SUPPLIED INFORMATION →
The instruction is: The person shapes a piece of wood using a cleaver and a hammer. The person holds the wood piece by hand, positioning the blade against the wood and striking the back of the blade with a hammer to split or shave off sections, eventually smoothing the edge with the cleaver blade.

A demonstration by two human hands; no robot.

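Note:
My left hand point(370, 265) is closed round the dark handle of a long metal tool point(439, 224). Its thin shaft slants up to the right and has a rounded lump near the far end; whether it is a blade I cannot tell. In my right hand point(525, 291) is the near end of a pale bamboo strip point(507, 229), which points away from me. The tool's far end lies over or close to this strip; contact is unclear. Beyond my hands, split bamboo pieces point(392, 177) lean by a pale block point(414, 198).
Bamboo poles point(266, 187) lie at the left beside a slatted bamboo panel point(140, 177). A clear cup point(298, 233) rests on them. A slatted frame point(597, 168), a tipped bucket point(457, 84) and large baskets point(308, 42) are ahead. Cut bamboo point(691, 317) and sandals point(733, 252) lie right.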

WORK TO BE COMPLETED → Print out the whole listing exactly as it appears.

RESULT FOR THIS EXERCISE →
The instruction is: The person shapes a piece of wood using a cleaver and a hammer. The person holds the wood piece by hand, positioning the blade against the wood and striking the back of the blade with a hammer to split or shave off sections, eventually smoothing the edge with the cleaver blade.

A demonstration by two human hands; no robot.

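Note:
My left hand point(370, 265) is closed round the dark handle of a long metal tool point(439, 224). Its thin shaft slants up to the right and has a rounded lump near the far end; whether it is a blade I cannot tell. In my right hand point(525, 291) is the near end of a pale bamboo strip point(507, 229), which points away from me. The tool's far end lies over or close to this strip; contact is unclear. Beyond my hands, split bamboo pieces point(392, 177) lean by a pale block point(414, 198).
Bamboo poles point(266, 187) lie at the left beside a slatted bamboo panel point(140, 177). A clear cup point(298, 233) rests on them. A slatted frame point(597, 168), a tipped bucket point(457, 84) and large baskets point(308, 42) are ahead. Cut bamboo point(691, 317) and sandals point(733, 252) lie right.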

There is nothing more to the output.